The hardest development challenge was getting the cooling to work well. Their invention uses a Peltier device—an electronic instrument that creates a cool area on one side and a hot area on the other.

It was difficult to dissipate the heat in cooling mode in such a way that it would not inadvertently warm the skin. It was also tricky to get a good feel to the user interface button on the device, but the team worked with adhesive manufacturing company Covestro to source a material that provided good results.

“We had to spend as much time and energy on the design and aesthetics and the look and feel as we did on the science and engineering, and that was why it took four years to get to market,” Shames says.

Kickstarter validation

Intellectual property was a cornerstone of the team’s corporate strategy. The patent on the device was granted last year; the claims cover how thermal wave forms are optimized for the perception of hot and cold. Data collected from the device is also a vital component to the valuation of Embr Labs.

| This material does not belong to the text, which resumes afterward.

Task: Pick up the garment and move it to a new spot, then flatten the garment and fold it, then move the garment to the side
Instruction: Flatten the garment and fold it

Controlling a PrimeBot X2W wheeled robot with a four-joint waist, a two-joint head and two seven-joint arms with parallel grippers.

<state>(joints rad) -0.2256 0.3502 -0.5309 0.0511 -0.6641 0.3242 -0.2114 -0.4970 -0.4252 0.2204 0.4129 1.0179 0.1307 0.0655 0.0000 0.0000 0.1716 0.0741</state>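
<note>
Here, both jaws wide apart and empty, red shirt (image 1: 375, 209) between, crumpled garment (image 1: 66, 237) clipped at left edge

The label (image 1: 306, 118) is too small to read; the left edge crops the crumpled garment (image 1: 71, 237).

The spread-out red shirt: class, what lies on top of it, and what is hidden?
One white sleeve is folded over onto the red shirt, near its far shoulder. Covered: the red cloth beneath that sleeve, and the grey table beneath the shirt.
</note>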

The company chose to run a Kickstarter campaign to launch the product. It had already raised investment dollars from Bose Ventures and Intel Capital to fund the development, so the platform was used as a market test.

The campaign, launched in fall 2017, raised more than $600,000 from 2,837 backers—blowing the team’s $100,000 funding goal out of the water. It was further validation for a product that was already highly anticipated.

Since the product launch, the team has continued to generate buzz. Time magazine gave the product honorable mention for “Best Invention of the Year,” and the Embr Wave has garnered rave reviews from customers.

Yet development has been unending. A new “fall-asleep” mode for the device was pushed to existing devices as a firmware upgrade in January, and a second generation of the device is in development.

The team is exploring how to optimize Embr Wave for other applications, such as for sleep and stress management. It coined the term “thermal wellness” and hopes the device will be widely adopted to help people live a temperature-optimized life.